Robert Solow in Karen Ilse Horn’s Roads to Wisdom, Conversations with Ten Nobel Laureates in Economics, emphasis mine
We will return to the time structure detailed by Solow later. For now, the main point is economic growth often comes not from the same goods just more, but rather, from different goods entirely. This results in two related paradoxes of growth: ‘creative destruction’ and ‘fear of goods’.
Growth, Demand, Inventory and the Revaluation Impulse
Because growth involves qualitative change, a firm cannot guarantee that there will be the same demand for their output after the change as before. Simply from an uncertainty management point of view, a firm is usually better off holding cash rather than a good of near equivalent value in this situation. As Shigeo Shingo said, inventory is evil. This is the ‘fear of goods’. This uncertainty can shadow you even if your wares are superior to the new substitute goods, which is the body of the process of ‘creative destruction’.
Having now hit two famous buzzwords, it will do to make sure we really have done the work and not just dropped them because it feels good. In Part 1 of this section, we re-aired some famous pitfalls in the application of rationality. Now we have claimed that economic growth intrinsically involves a paradox of rationality: firms, simply by trying to grow in value, subject themselves and each other to downward value revisions. To paraphrase Popper in the introduction of The Poverty Of Historicism, it is in qualitative technical change where we expect our predictions to be the least successful - if we can predict which capital goods would bring the highest return, then why haven’t we already bought them?
Paradoxical valuation is a very important question, it’s not esoteric. If you drive a barely functional $4,000 clunker to work every morning then you can lose food stamps and thereby lose your family’s access to a good dinner because of the lurching pricing dynamics of the used car market. Minsky’s economics tries to come to terms with an economy characterized by pervasive growth-driven valuational paradoxes of rationality by following the chain of causality from finance to output. As stated in the introduction, we will follow that chain backwards: Demand -> Output, Investment -> Demand and Finance -> Investment. Like Ancient Greek plays, we will break up the economics with a Satyr play: a brief interlude into the pure theory of strategy. The strategies created by such a paradox ridden valuation system are the stuff of Minsky’s economics itself.
Minsky’s Economics
Part 1: Demand Rules Employment
“… the physical conditions of supply in the capital-goods industries, the state of confidence concerning the prospective yield, the psychological attitude to liquidity and the quantity of money (preferably calculated in terms of wage-units) determine, between them, the rate of new investment.
… changes in the rate of consumption are, in general, in the same direction (though smaller in amount) as changes in the rate of income. The relation between the increment of consumption which has to accompany a given increment of saving is given by the marginal propensity to consume. The ratio … is given by the investment multiplier.

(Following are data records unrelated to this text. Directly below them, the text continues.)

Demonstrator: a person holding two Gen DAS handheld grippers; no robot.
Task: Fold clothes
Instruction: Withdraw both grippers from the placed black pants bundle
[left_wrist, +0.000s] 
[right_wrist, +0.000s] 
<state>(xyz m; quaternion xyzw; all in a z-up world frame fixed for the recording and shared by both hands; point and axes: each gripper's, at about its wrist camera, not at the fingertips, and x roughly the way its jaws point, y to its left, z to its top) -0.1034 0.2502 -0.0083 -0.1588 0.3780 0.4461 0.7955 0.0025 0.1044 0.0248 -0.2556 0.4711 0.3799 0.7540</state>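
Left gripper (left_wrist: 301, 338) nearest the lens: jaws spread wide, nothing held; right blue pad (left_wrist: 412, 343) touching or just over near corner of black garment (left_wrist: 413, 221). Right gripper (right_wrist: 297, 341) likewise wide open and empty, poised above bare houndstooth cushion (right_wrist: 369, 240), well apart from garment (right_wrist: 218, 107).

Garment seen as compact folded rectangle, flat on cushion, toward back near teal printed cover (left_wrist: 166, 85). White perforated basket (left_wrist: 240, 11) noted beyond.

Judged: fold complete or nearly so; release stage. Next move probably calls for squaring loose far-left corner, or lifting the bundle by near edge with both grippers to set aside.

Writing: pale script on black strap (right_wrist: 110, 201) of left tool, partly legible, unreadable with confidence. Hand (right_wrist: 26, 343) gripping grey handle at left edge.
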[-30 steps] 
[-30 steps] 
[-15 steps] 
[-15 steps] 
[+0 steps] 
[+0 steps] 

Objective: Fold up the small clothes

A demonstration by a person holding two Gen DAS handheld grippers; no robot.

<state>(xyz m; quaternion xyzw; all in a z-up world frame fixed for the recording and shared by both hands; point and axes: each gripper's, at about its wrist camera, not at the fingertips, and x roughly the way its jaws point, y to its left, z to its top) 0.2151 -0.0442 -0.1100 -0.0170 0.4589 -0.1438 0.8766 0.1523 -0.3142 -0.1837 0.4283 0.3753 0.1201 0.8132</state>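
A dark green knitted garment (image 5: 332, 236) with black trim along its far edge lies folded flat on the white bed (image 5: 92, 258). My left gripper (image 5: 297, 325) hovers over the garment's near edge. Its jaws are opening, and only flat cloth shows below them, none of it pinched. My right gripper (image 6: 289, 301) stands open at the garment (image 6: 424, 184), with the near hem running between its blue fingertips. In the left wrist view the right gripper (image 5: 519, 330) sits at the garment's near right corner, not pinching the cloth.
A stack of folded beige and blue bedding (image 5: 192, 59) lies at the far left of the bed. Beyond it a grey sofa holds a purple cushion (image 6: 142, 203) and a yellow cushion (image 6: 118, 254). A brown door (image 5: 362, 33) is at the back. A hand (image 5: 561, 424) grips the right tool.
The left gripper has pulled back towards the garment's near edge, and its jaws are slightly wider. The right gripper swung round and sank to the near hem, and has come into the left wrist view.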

Finally, if we assume (as a first approximation) that the employment multiplier is equal to the investment multiplier, we can, by applying the multiplier to the increment (or decrement) in the rate of investment brought about by the factors first described, infer the increment of employment.
An increment (or decrement) of employment is liable, however, to raise (or lower) the schedule of liquidity-preference;…
Thus the position of equilibrium will be influenced by these repercussions; and there are other repercussions also.”
John Maynard Keynes, The General Theory of Employment Interest and Money, Chapter 18, ‘The General Theory of Employment Restated’
The above is more or less Keynes’ model which he developed within his background logic in the first four books of The General Theory (GT). Feedforward from dynamics in financial portfolios consisting of physical and financial capital is stabilized, with lots of leakage, by feedback from dynamics of employment vs liquidity preference.
Right now, we will concentrate on the connection of demand to employment. Classical theory allowed for four sources of unemployment: friction, leisure preference, productivity in wage-good industries and price of wage goods. This creates a specific dynamic: “That which we call dearness is the only remedy of dearness: dearness causes plenty.” - this is how Bagehot summarizes what he believed valuable in the Physiocrats. Say’s law was “There is no real[, i.e. long lasting,] dearness but that which arises from the cost of production.” (David Ricardo, On The Principles Of Political Economy And Taxation, Chapter 20: Value and Riches, their Distinctive properties). This is the reverse of Keynes’s position: rather than demand pulling resources into employment, the fact of employment creates demand for resources. This is not a foolish position to take, but there is no end to examples of inverted price/quantity spirals that fall outside of its purview. What can happen in general happens to the specific: there can be inverted wage/employment spirals of collapsing wages and employment.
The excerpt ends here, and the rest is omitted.